李婠一听,愣在当场,忽而想起她幼年时也做过这事。于员外郎拱了拱腰道:“稚子顽劣,才使真姐儿受惊,望海涵。”
李婠回神,说:“当不得先生大礼,都是小孩子打闹,何须介怀。”二人推说一番,于员外郎留下赔礼走了。
李婠回身问一丫头:“真姐儿在哪儿呢?”那丫头道:“怕是在园子里读书。”李婠便往园中去。
只见真姐儿嘴角青紫,一只眼肿着,正俯身在石桌上练字,见了李婠来,忙起身行了一礼,道:“姑娘怎么来了?”
李婠在石凳上坐下,问:“脸上怎么弄的?”真姐儿怕李婠生气,加之她也晓不得于员外上门一事,自是不能说实话,只含糊说:“被人暗害了。”
李婠也不戳穿她,问:“疼不疼?真姐儿回道:“我妈给抹了药,不疼了。”
李婠想了想,问:“你真想去学堂?”真姐儿一惊,瞪圆了眼,支吾着说:“姑娘怎么知道的?”说完,又点点头说:“姑娘自是无所不知,无所不能的。”

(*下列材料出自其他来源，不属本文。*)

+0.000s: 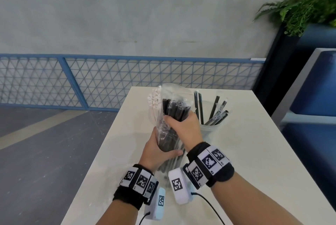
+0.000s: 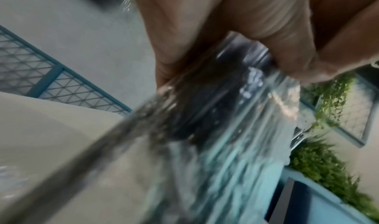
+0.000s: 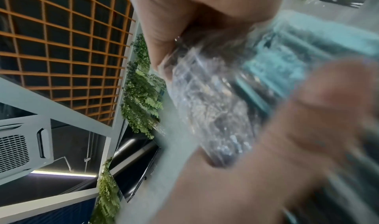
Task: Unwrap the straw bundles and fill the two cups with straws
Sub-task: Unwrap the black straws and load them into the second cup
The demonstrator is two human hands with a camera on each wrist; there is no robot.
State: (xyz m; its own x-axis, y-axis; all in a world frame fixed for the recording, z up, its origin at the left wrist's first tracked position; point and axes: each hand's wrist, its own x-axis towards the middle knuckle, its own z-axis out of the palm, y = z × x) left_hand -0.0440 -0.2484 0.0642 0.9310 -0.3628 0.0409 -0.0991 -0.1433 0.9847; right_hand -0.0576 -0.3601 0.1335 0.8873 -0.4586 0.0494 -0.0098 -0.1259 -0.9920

李婠一听,笑了出来,她轻轻敲了敲真姐儿脑袋,回道:“你要真想去,便告诉你这伤怎么弄的,明日我亲自送你去学堂。”
真姐儿眼都亮了,她说:“也没什么。我扮成了男子去了学堂读书,本来好好的,昨儿先生点于哥儿背书,于哥儿没背上来,我背了,先生夸我,他应是嫉妒了,偷偷与先生告状,说是我是女子。”
说着,她仰着头说:“于哥儿被我揍了一顿。”又低着头,失落地说:“先生却把我赶出来了。”她眼里冒出泪花。李婠摸了摸她头,说道:“明儿我同你一道去。”
这边一早,李婠便儿梳洗了,换了衣裳,打发小厮在二门外伺候车马。李婠问:“东西可备齐了?”春慧捧着装满金子的盒子,回:“备齐了,带着金子又要往哪处去?”